* [PROBLEM]
Since only part of the material below is wanted, output exactly the lines from the one with "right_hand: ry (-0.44" up to and including the one with "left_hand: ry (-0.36".
--------------------
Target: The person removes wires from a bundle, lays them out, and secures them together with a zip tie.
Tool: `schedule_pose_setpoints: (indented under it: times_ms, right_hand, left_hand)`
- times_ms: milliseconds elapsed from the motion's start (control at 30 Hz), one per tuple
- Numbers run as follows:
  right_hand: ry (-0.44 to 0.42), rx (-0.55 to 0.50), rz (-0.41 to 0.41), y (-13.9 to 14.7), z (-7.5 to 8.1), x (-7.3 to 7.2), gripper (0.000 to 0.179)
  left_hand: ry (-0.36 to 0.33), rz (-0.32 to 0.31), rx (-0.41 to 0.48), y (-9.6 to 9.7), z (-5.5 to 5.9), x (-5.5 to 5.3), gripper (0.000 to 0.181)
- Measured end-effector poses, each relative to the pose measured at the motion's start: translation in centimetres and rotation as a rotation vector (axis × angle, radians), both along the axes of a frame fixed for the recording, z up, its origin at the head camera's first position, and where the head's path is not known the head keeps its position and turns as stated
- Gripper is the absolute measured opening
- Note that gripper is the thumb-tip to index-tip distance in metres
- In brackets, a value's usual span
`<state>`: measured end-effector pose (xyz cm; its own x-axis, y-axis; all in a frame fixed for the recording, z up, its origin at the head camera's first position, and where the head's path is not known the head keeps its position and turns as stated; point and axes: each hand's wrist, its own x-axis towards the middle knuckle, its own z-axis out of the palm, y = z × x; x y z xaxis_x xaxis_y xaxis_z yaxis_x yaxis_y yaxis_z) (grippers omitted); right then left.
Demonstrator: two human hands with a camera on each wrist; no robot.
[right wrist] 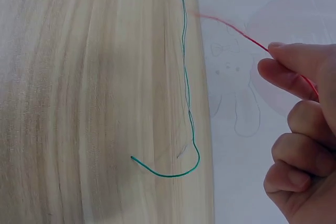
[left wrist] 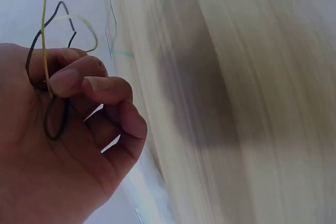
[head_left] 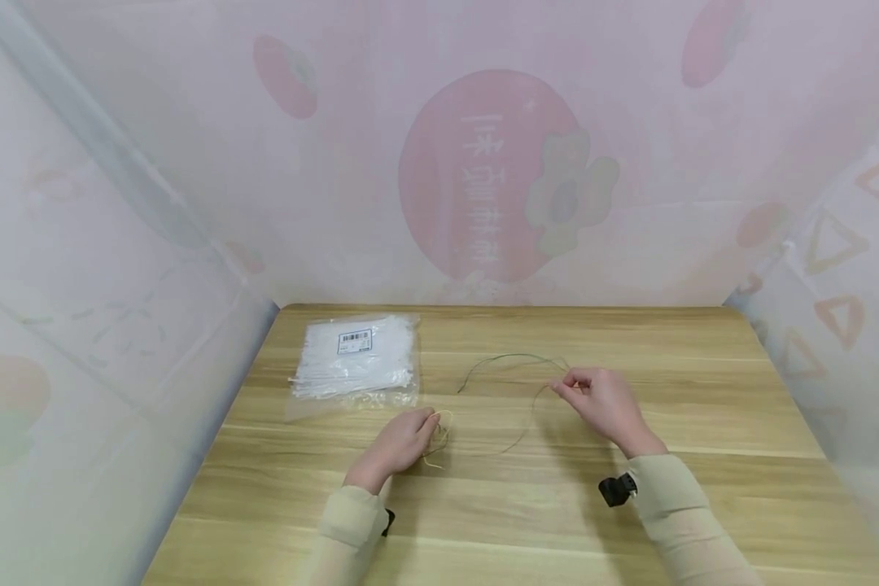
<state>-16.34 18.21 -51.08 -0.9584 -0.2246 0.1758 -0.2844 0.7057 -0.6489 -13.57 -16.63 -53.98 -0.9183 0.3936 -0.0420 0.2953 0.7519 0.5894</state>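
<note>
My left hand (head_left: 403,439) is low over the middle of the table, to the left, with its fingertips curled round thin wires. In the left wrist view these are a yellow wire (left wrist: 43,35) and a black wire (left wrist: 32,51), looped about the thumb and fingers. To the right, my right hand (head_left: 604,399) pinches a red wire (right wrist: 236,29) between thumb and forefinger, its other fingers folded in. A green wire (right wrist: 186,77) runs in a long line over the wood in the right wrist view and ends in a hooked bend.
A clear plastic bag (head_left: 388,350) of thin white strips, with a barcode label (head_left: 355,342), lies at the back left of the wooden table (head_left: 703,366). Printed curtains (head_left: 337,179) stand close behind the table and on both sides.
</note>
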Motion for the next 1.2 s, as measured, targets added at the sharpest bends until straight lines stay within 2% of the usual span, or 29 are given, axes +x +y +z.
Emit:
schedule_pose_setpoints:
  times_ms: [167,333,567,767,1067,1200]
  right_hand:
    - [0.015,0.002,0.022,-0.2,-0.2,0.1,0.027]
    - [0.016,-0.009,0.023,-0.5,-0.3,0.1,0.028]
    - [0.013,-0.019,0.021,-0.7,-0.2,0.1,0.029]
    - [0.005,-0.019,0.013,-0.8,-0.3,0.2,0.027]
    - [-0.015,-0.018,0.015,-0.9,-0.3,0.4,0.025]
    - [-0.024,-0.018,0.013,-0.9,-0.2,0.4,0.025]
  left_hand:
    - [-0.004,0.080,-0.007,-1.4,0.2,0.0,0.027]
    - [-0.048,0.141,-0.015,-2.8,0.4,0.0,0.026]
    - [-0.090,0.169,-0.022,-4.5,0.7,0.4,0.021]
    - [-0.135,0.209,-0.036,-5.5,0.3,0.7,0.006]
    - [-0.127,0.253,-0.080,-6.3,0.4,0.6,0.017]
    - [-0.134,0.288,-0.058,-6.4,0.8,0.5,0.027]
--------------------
* [RESPONSE BOX]
  right_hand: ry (-0.44 to 0.42), rx (-0.55 to 0.50), rz (-0.41 to 0.41), y (-13.9 to 14.7), z (-7.5 to 8.1), x (-7.3 to 7.2), gripper (0.000 to 0.179)
  left_hand: ry (-0.36 to 0.33), rz (-0.32 to 0.31), rx (-0.41 to 0.48), y (-9.6 to 9.7), z (-5.5 to 5.9), x (-5.5 to 5.3), gripper (0.000 to 0.181)

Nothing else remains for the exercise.